» **Exercise objective**
Work out the count of lines in the material where the string "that" shows up, and reply with it alone.

BEGIN

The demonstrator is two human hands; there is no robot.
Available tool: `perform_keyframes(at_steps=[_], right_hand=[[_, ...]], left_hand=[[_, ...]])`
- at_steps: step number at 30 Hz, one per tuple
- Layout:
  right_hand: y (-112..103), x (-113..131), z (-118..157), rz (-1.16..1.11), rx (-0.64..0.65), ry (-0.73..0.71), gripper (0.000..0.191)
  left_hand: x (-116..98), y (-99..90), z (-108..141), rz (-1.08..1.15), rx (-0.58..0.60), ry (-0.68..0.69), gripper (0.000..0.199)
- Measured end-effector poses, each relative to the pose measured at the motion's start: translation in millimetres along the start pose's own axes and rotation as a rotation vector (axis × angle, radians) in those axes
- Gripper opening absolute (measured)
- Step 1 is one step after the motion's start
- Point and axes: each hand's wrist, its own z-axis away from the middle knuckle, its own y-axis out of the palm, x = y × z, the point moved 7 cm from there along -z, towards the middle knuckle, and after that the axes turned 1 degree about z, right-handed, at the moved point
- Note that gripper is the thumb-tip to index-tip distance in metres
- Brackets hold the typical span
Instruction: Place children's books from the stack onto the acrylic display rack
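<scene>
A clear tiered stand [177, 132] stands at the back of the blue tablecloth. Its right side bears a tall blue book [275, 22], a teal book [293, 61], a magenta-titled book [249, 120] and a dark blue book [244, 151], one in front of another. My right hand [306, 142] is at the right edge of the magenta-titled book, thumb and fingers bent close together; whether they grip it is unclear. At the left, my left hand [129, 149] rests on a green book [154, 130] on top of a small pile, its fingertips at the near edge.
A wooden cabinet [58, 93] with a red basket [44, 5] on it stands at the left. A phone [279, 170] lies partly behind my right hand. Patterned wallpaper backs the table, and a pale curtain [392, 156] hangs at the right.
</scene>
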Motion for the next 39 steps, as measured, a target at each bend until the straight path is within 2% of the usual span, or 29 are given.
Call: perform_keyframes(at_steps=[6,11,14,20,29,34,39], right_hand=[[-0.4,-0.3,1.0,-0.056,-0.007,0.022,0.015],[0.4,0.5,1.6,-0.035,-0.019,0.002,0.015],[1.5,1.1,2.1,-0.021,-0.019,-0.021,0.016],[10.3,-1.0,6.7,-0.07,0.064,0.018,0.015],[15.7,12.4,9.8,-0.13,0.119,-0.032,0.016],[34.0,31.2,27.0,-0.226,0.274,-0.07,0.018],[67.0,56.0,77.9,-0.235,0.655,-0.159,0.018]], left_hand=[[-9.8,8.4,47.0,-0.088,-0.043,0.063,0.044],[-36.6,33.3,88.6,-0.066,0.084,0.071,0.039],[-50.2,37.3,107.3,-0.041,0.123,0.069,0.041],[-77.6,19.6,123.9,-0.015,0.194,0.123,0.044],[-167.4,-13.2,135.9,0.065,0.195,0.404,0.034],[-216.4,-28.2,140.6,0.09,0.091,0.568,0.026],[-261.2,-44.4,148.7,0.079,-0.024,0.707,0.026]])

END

» **Written answer**
2